One of the startling things, I think, to someone from the outside and studying the official estimates and documents, is to realize how clearly one particular fact has been seen at virtually every phase of our involvement; namely that the Saigon government we were supporting at the time was one that did not command the loyalty or support of the majority of its own citizens, even of its non-Communist citizens, and that it almost sureley could not survive even against non-Communist challenges without our strong support in a variety of forms.


Few American officials, I think, have asked themselves whether we had a right to support such governments and thus to impose them on the majority of their citizens. They felt we had a necessity to do so, and hence the question of our "right" did not arise. Yet, as I say, I have increasingly felt that necessity to point in the other direction.


page 200

But the evident lack of self-determination in South Vietnam has not meant the failure of our policy. "Freedom of choice" has not been the effect of that policy, but neither has it ever been our intent. On the contrary, in certain specific senses, it has always been our determined purpose, on which we have acted effectively, to prevent certain forms or outcomes of self-determination by important segments of Vietnamese society. I do not speak here only of the Communists.


Our actual intent has been expressed both in our actions and inaction, words and silences, and in our internal policy statements. It is expressed most clearly in the internal statements of U.S. objective in South Vietnam adopted as official Presidential policy in March 1964. That statement said: "The United States seeks an independent, non-Communist South Vietnam". A further provision is that the South Vietnamese Government, while it need not be formally allied to the United States, must be "free to accept outside assistence" (NSAM 288, March 17, 1964 (Pentagon Papers III, 50))


Senator Gore: What was the date of this?


Mr.
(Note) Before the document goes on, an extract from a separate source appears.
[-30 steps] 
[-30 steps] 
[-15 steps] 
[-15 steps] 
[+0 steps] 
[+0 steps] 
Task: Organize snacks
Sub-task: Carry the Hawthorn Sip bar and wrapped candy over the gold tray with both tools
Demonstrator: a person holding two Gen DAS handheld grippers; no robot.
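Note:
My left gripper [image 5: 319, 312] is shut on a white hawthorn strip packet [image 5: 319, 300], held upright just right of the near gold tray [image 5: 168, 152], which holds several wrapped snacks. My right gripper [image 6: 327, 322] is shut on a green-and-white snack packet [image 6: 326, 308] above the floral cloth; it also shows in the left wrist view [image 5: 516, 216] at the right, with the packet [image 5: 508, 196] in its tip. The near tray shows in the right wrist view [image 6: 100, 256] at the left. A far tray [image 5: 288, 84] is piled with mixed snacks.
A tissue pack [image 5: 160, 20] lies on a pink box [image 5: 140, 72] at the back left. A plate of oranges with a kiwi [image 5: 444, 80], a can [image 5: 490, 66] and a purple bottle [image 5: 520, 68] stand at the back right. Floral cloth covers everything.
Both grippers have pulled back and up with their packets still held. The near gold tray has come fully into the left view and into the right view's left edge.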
Ellsberg: March 17, 1964, sir. It could as well have been written in 1954. It was our policy in 1954, it was our policy in 1950, '58, '60, and I believe it is our policy today. (Although the formal wording in the internal documents has been changed by the present Administration to omit the requirement "non-Communist", many aspects of Administration behavior convince me that it is still there in spririt.) I would like to make clear that this was by no means a policy that was first adopted in 1964. On the contrary, that statement merely put into words American objectives that had often been reflected in our policies before but not always explicitly in internal documents (see, for example, Statement of Policy by the National Security Council, "United States Objectives and Courses of Action with Respect to Southeast Asia", June 25, 1952 (Pentagon papers I, 384-90)).


page 201

Senator Gore: Whenever stated it is in contravention of the Geneva Accord.
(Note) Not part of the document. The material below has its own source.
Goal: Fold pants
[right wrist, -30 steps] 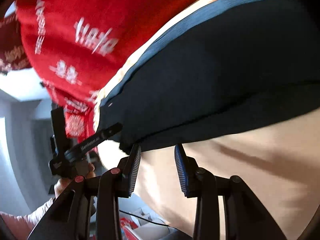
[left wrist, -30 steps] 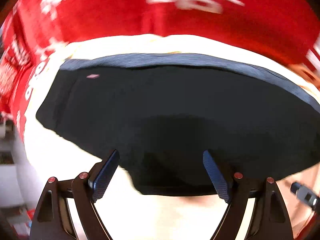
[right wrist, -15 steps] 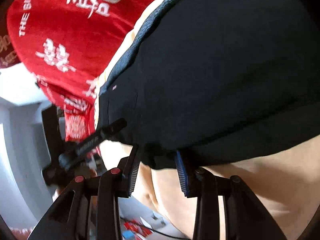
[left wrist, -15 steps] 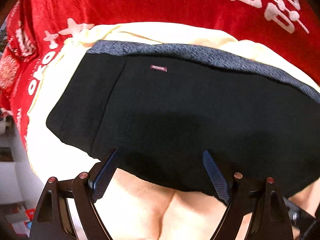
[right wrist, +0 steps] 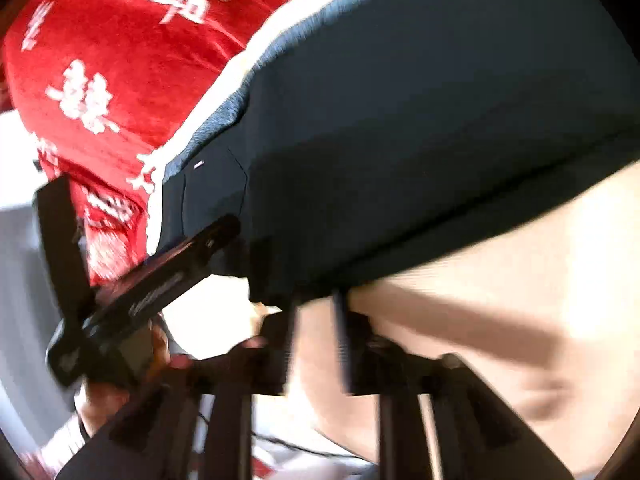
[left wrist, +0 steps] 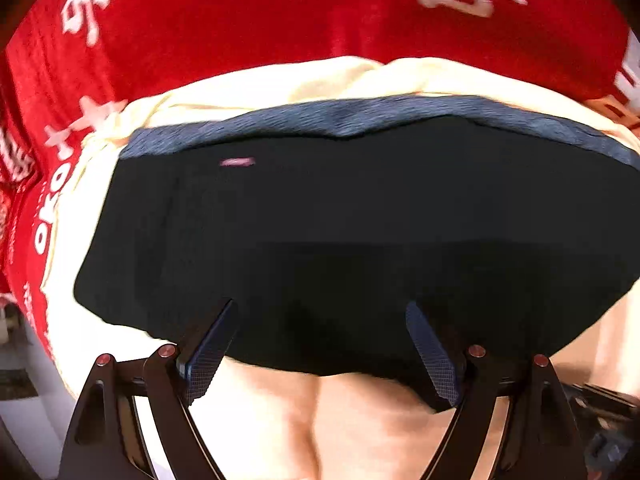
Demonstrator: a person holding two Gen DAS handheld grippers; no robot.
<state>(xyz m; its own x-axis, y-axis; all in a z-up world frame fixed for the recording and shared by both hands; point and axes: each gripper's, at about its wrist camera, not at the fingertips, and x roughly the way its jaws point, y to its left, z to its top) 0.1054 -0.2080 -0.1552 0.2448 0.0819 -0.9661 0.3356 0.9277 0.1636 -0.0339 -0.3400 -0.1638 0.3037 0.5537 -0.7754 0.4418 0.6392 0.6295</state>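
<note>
Dark navy pants (left wrist: pixel 340 220) lie folded on a cream cloth (left wrist: pixel 260 84), their grey-blue waistband (left wrist: pixel 360 116) along the far side. My left gripper (left wrist: pixel 320 306) hangs open and wide over the pants' near edge, with a fingertip at each side above the fabric. In the blurred right wrist view the pants (right wrist: pixel 420 140) fill the upper right. My right gripper (right wrist: pixel 316 300) has its tips at the near hem by the corner. Its jaws are closing, still with a gap, and only cream cloth shows between them. The left gripper's finger (right wrist: pixel 172 272) reaches in over the pants' left corner.
A red blanket with white lettering (left wrist: pixel 280 20) covers the surface beyond and left of the cream cloth. A person's hand (right wrist: pixel 116 396) holds the left gripper at the lower left. The cream cloth (right wrist: pixel 500 300) is creased in front of the pants. Clutter shows below the surface's edge.
The right gripper has moved in from the bare cream cloth to the pants' near corner and its jaws have narrowed a little. The left gripper has shifted along the near edge, jaws unchanged.
</note>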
Mr. Ellsberg: That is correct, sir, and that is one reason that it has involved, as I mentioned, one of the central untruths of our policy. The policy has, in fact, been far more knowing, and one would have to say cynical, to insiders, in its contravention of the Accords and of our announced goals of self-determination, that an outsider would easily imagine. Again I would have to say this of the Administration of 5 Presidents, 3 Democratic and 2 Republican. At each time they have been aware we were undertaking actions in contradiction to past policies of the United States, in this case our anti-colonial policy, but more importantly in contradiction to treaty committments and public declarations of various kinds.


This is one of the moral burdens which our leaders feel they are called upon to accept from time to time: the responsibility for such choices and deceptions.
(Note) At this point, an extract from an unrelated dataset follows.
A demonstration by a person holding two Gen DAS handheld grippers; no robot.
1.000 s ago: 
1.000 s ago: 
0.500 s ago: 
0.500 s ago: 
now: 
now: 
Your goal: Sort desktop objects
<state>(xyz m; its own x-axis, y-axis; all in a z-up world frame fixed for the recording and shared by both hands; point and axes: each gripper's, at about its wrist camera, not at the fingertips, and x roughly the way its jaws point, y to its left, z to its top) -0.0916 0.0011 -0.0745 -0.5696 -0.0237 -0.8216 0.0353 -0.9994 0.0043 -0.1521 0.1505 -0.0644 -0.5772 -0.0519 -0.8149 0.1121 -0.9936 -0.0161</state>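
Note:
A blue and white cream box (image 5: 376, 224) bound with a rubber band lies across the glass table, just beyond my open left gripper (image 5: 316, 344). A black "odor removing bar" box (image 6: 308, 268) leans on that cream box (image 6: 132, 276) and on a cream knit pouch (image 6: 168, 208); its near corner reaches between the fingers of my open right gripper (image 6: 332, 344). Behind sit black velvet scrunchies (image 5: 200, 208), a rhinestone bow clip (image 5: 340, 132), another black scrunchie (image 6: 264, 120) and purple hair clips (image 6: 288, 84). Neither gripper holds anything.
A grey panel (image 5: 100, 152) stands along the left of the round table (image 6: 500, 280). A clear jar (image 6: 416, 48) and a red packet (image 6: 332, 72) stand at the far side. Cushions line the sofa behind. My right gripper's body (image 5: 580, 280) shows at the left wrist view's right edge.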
In the '50s it was often spelled out in internal policy statements quite sharply that it would be gravely against interests of the United States, if there should be a Communist takeover in South Vietnam after 1954 (or anywhere in Vietnam, before 1954) "by whatever means". That was a very significant clause, as you will recognize.


The policy statements made it quite clear they were not referring only to a breach of the principles against invasion ore armed aggression across borders. They felt that a Communist-dominated South Vietnam after 1954 -no matter how it occurred- would jeopardize our interests in terms of influence and prestige; it would lead to Communist takeovers in other countries, in other parts of Southeast Asia and ultimately elsewhere, and thus would jeopardize our national interest. And that specifically meant whether it occurred by means of infiltration, subversion, by "free choice". Another way to put it, if that is too nice a phrase -and people have questioned whether we should use it about our own elections, I have found- at any rate, by some sort of representative process.


page 202

Our officials, civilian and military, have typically interpreted this requirement for a non-Communist regime as inconsistent not only with acceptance by us, or by a regime we supported, of immediate Communist domination or even participation in a Saigon regime, but as inconsistent with an attitude of tolerance toward political activity by Communists or others that could possibly lead to an increasing Communist role.


I might say that those words, those particular words emphasizing our aim of a "non-Communist" regime, do not merely lie dusty in safes but have been brought out quite regularly since 1964, particularly by the Joint Chiefs of Staff, as a specific refutation of any proposal of political processes that could possibly lead eventually to a Communist Vietnam, or to any proposals of neutrality, or of negotiation with the other side that could lead to a coalition.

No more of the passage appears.